The pictures must be left out, while the rest of the data is copied exactly.

┄┄┄┄┄┄┄┄┄┄

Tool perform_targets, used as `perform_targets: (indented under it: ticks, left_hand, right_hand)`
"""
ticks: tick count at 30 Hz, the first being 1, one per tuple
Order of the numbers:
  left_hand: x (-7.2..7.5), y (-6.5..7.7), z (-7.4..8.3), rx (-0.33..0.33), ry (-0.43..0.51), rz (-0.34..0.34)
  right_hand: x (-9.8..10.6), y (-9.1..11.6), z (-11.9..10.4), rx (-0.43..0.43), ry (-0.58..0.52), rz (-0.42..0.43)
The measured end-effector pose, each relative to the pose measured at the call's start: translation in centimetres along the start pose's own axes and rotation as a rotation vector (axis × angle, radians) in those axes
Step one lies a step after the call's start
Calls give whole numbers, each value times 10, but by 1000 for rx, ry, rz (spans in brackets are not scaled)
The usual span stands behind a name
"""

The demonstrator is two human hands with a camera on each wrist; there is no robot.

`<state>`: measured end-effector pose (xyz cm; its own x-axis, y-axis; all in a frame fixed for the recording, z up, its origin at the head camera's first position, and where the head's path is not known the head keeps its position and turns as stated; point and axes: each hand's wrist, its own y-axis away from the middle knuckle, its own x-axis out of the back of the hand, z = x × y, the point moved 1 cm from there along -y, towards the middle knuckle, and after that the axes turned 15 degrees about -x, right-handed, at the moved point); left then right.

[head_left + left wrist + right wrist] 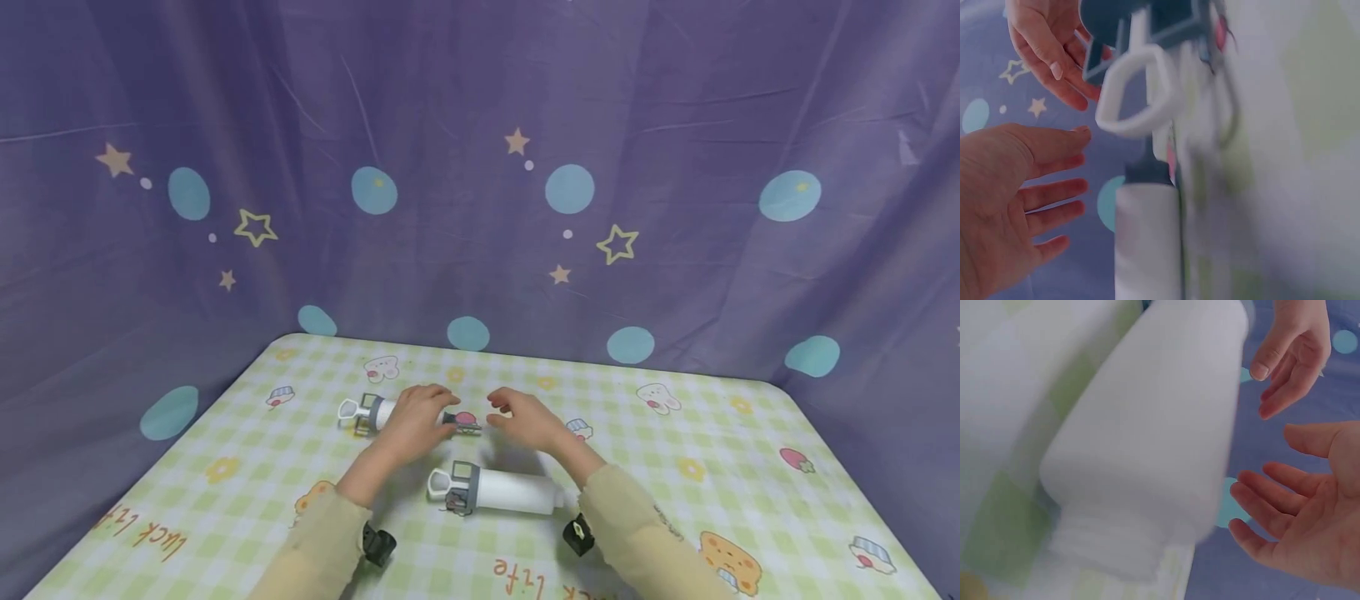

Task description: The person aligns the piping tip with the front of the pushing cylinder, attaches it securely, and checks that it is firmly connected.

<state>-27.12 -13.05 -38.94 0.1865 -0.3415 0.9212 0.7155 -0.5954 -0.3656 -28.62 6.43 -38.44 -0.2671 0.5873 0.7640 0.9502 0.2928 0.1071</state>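
Two syringe-shaped tubes with white barrels, grey flanges and white pull rings lie on the table. The farther tube [384, 412] has a dark nozzle [1147, 170] pointing right. Over its barrel in the head view is my left hand [417, 421]; the left wrist view has it beside the barrel, fingers apart and relaxed. My right hand [528, 422] hovers past the nozzle's end, its fingers loosely bent around nothing. Closer to me lies the nearer tube [517, 492], its bare threaded neck [1110, 544] large in the right wrist view. Neither hand holds anything.
A green-and-white checked cloth [247, 517] with printed cartoons covers the table. Behind it hangs a purple curtain [465, 100] with stars and blue dots. Dark wrist straps [378, 544] hang under both sleeves, the right one close to the nearer tube's neck.
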Motion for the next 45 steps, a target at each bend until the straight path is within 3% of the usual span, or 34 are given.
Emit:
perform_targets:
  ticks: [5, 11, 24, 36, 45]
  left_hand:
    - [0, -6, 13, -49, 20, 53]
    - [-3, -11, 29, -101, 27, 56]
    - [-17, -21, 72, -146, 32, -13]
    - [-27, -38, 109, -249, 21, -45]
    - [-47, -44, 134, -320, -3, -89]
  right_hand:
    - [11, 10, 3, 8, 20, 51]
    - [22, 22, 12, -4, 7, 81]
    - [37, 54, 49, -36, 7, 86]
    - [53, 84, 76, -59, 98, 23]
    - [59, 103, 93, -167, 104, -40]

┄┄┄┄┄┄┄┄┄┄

- Response box
Tool perform_targets, used as `perform_targets: (indented under it: ticks, left_hand, right_hand)`
"""
ticks: tick count at 30 Hz, the first being 1, one per tuple
Order of the numbers:
  left_hand: x (-7.2..7.5), y (-6.5..7.7), z (-7.4..8.3), rx (-0.33..0.33), ry (-0.43..0.51), rz (-0.34..0.34)
  right_hand: x (-9.8..10.6), y (-9.1..11.6), z (-11.9..10.4), rx (-0.43..0.43), ry (-0.58..0.52), rz (-0.42..0.43)
The measured end-effector pose, each relative to the pose measured at the call's start: translation in centimetres along the start pose's own axes and rotation as a rotation vector (axis × angle, radians) in those axes
Step one lies a step after the call's start
Calls give whole numbers, each value times 10, but by 1000 for rx, ry, rz (spans in brackets are not scaled)
The usual span stands behind a name
"""

The demonstrator is two human hands with a camera on each wrist; there is no robot.

`<state>`: measured end-effector pose (xyz cm; its own x-axis, y-axis; all in a frame fixed for the recording, z up, its origin at the head camera's first position, and where the head's path is not known the head keeps its position and turns as stated; point and axes: each hand's wrist, its own y-axis away from the middle knuckle, its own x-axis out of the back of the hand, z = x × y, the point moved 1 cm from there along -y, towards the middle knuckle, and after that the axes turned 15 degrees about -x, right-handed, at the moved point); left then right.

[head_left + left wrist + right wrist] 

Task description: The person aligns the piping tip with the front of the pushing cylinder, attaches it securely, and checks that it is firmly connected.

<state>-27.12 -13.05 -38.94 0.1865 -0.3415 0.9212 0.7155 -0.5954 -0.3656 -28.62 6.43 -38.44 -0.2671 0.5873 0.7640 0.9502 0.2928 0.1071</state>
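Two syringe-shaped tubes with white barrels, grey flanges and white pull rings lie on the table. The farther tube [384, 412] has a dark nozzle [1147, 170] pointing right. Over its barrel in the head view is my left hand [417, 421]; the left wrist view has it beside the barrel, fingers apart and relaxed. My right hand [528, 422] hovers past the nozzle's end, its fingers loosely bent around nothing. Closer to me lies the nearer tube [517, 492], its bare threaded neck [1110, 544] large in the right wrist view. Neither hand holds anything.
A green-and-white checked cloth [247, 517] with printed cartoons covers the table. Behind it hangs a purple curtain [465, 100] with stars and blue dots. Dark wrist straps [378, 544] hang under both sleeves, the right one close to the nearer tube's neck.
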Motion for the next 45 steps, a target at each bend until the straight path is within 3% of the usual span, or 34 are given.
Emit:
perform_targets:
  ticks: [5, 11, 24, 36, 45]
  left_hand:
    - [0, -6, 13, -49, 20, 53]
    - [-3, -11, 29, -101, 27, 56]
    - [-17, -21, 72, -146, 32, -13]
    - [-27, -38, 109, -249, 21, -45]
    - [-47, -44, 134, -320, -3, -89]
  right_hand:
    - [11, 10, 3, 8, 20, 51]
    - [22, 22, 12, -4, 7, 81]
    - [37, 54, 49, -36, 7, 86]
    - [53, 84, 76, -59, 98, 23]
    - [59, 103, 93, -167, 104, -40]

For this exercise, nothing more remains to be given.